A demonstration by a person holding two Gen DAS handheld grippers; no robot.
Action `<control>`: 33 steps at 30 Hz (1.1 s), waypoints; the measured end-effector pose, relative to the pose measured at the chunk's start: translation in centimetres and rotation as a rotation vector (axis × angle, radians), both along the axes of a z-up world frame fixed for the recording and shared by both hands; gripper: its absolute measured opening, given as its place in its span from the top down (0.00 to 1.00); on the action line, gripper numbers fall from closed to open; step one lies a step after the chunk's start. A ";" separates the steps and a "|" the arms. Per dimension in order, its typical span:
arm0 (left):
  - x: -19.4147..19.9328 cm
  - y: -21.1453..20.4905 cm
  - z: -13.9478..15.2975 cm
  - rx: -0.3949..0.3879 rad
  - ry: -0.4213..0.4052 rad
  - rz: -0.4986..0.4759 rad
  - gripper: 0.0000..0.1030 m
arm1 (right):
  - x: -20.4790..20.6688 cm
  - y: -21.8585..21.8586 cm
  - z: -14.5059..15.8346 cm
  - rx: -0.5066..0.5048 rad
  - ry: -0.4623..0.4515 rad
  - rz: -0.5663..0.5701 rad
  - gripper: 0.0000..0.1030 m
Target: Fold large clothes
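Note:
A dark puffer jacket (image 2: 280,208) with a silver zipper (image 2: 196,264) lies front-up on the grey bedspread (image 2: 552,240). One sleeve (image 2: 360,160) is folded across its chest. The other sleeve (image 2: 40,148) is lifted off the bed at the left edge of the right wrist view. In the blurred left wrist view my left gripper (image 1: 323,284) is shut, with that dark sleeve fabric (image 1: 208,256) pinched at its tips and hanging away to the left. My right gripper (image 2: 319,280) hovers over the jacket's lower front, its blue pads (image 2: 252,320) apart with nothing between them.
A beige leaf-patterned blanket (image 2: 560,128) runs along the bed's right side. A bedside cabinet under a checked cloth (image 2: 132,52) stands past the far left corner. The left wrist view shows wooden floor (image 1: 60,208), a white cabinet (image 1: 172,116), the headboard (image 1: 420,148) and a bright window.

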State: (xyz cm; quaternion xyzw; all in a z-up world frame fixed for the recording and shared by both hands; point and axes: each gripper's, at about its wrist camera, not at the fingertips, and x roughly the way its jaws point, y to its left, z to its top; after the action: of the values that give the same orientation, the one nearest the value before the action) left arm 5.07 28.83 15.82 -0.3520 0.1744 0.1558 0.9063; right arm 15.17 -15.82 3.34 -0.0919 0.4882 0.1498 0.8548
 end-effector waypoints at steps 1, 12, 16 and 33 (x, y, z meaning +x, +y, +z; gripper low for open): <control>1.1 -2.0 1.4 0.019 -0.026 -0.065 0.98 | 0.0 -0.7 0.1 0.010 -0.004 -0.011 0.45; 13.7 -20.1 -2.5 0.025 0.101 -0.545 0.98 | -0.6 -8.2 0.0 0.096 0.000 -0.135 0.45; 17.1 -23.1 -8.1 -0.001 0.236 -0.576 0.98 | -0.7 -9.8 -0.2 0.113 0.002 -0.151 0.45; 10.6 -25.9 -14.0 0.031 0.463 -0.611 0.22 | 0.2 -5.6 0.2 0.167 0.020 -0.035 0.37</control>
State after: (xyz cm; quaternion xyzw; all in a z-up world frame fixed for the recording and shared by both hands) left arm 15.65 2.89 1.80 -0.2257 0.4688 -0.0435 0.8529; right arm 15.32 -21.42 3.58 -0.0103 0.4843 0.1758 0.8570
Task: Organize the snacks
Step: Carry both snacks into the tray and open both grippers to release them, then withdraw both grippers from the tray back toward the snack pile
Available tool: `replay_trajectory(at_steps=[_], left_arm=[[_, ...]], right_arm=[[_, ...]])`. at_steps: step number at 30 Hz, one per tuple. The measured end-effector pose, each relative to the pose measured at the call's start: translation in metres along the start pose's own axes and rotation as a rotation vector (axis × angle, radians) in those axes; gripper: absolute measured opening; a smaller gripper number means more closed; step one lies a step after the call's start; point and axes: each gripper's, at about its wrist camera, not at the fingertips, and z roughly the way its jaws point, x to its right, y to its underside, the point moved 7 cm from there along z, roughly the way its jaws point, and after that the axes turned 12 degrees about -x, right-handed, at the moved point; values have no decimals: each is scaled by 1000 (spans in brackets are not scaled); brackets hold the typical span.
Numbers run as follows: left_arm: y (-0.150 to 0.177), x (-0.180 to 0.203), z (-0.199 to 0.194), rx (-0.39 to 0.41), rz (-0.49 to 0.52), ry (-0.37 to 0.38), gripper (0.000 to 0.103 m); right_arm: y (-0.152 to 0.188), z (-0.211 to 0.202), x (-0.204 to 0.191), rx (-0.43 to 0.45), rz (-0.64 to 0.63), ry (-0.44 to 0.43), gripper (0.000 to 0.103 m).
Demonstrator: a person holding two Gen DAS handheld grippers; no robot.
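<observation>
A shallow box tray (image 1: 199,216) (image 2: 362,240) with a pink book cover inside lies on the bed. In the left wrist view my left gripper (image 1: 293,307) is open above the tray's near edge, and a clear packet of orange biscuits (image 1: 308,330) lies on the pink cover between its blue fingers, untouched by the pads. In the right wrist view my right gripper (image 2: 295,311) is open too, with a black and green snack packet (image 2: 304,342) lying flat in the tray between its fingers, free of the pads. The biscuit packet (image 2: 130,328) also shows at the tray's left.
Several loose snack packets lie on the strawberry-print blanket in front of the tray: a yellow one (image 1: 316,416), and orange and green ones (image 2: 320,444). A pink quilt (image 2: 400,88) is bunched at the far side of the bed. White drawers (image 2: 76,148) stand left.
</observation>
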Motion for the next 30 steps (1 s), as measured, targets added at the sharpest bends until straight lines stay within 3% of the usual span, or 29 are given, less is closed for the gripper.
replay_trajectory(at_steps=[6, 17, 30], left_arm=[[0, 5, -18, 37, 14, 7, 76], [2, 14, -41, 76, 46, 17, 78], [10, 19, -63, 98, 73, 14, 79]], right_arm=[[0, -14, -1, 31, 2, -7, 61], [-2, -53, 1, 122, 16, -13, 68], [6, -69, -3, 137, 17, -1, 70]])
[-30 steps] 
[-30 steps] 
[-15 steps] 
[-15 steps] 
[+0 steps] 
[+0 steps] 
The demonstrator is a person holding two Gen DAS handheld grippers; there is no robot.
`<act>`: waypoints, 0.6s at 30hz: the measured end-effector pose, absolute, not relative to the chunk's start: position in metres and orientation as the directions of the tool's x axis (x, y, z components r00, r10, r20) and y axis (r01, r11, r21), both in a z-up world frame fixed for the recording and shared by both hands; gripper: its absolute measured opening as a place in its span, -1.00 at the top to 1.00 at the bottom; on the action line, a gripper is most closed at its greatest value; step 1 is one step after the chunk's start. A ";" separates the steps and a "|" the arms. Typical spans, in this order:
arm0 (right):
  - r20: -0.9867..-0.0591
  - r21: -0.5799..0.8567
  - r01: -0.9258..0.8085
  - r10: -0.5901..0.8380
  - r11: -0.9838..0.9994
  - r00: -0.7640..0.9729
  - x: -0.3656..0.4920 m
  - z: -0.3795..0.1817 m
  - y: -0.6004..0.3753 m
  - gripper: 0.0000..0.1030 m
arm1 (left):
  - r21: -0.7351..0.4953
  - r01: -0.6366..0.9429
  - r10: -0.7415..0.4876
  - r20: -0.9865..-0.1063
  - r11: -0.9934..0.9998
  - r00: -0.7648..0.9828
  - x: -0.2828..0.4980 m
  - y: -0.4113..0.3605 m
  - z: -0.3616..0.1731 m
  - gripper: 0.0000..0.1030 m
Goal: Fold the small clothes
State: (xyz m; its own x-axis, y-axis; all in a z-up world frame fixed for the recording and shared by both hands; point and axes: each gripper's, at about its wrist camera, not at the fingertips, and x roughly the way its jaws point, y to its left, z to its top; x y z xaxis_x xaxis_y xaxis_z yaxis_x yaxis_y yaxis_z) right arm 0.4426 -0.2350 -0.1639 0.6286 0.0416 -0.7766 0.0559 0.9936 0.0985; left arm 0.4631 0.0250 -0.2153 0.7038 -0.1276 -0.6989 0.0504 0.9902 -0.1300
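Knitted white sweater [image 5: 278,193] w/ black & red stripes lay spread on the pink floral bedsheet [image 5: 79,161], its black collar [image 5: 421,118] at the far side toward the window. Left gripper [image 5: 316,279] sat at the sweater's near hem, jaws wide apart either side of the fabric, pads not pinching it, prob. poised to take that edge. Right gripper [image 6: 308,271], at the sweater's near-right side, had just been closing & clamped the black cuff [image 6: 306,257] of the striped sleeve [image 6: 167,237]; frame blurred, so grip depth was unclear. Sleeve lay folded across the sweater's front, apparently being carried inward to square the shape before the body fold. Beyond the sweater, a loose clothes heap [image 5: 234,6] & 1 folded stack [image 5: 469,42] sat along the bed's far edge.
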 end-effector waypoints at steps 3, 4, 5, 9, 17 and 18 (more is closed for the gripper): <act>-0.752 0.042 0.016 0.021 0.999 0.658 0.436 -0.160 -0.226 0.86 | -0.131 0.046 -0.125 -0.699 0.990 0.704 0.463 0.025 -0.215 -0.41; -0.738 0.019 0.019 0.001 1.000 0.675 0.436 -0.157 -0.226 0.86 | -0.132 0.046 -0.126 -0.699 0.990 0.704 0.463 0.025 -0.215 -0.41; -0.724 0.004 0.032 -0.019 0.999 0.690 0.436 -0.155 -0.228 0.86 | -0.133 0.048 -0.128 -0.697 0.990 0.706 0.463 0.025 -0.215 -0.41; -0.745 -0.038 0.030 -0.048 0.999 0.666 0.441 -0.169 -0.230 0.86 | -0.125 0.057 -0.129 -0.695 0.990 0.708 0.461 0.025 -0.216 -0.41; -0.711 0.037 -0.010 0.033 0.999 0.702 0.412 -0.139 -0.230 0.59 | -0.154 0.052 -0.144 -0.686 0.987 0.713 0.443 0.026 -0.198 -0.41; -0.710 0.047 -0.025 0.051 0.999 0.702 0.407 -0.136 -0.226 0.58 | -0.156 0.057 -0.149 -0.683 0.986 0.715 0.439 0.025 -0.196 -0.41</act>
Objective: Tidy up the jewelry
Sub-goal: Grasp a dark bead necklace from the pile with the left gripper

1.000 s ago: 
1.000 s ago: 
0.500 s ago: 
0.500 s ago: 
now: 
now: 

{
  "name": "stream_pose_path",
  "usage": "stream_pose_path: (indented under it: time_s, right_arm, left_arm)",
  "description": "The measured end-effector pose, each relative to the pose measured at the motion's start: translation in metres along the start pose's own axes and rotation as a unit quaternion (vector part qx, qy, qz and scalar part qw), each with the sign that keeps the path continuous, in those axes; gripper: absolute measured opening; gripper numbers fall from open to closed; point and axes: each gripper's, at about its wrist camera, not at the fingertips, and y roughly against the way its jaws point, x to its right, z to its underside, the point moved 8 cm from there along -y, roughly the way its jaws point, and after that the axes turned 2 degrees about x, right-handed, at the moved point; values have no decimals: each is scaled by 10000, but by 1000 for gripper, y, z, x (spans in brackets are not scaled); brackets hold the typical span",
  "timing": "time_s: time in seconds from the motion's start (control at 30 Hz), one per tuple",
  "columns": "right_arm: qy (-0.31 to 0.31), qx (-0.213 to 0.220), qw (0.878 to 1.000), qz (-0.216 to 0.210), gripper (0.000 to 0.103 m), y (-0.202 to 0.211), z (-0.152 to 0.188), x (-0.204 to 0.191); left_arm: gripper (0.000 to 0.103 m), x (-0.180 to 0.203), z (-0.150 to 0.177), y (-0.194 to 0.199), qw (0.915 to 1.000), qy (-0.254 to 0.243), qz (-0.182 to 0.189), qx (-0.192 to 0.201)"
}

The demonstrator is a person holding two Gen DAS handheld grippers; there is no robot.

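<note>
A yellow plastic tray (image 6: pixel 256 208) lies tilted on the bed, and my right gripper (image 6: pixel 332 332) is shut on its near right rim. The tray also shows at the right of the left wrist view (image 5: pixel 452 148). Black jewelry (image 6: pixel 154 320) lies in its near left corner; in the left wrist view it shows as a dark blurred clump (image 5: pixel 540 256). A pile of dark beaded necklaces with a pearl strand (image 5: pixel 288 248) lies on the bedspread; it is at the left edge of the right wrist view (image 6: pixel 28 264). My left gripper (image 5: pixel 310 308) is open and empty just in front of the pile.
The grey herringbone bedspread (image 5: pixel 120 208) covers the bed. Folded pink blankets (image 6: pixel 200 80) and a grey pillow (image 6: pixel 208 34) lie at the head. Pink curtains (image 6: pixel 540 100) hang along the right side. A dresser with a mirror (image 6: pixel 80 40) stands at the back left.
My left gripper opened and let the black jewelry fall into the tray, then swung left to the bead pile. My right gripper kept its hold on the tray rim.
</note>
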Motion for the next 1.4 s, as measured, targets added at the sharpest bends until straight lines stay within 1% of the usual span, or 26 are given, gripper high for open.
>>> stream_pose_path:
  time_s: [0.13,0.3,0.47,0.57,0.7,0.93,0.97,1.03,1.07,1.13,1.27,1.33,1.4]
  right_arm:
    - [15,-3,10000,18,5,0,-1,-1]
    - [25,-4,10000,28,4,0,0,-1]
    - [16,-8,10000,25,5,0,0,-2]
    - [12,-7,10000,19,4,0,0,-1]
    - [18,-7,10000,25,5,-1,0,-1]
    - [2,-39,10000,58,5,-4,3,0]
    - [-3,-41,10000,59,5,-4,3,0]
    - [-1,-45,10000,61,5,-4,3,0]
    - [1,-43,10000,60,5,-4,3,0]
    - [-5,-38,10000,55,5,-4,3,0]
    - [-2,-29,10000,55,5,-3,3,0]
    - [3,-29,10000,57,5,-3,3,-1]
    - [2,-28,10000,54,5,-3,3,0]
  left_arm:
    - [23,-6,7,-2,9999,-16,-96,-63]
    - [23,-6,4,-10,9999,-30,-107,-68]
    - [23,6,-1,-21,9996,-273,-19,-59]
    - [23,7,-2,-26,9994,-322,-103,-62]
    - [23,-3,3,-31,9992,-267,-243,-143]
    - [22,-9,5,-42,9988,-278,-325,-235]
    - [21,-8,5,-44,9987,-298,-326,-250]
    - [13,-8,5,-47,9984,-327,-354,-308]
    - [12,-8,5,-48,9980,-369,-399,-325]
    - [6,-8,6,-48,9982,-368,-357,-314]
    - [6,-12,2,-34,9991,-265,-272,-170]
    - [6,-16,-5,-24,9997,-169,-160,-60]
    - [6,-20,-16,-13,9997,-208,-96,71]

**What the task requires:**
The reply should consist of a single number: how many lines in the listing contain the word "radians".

**Response for this exercise:**
2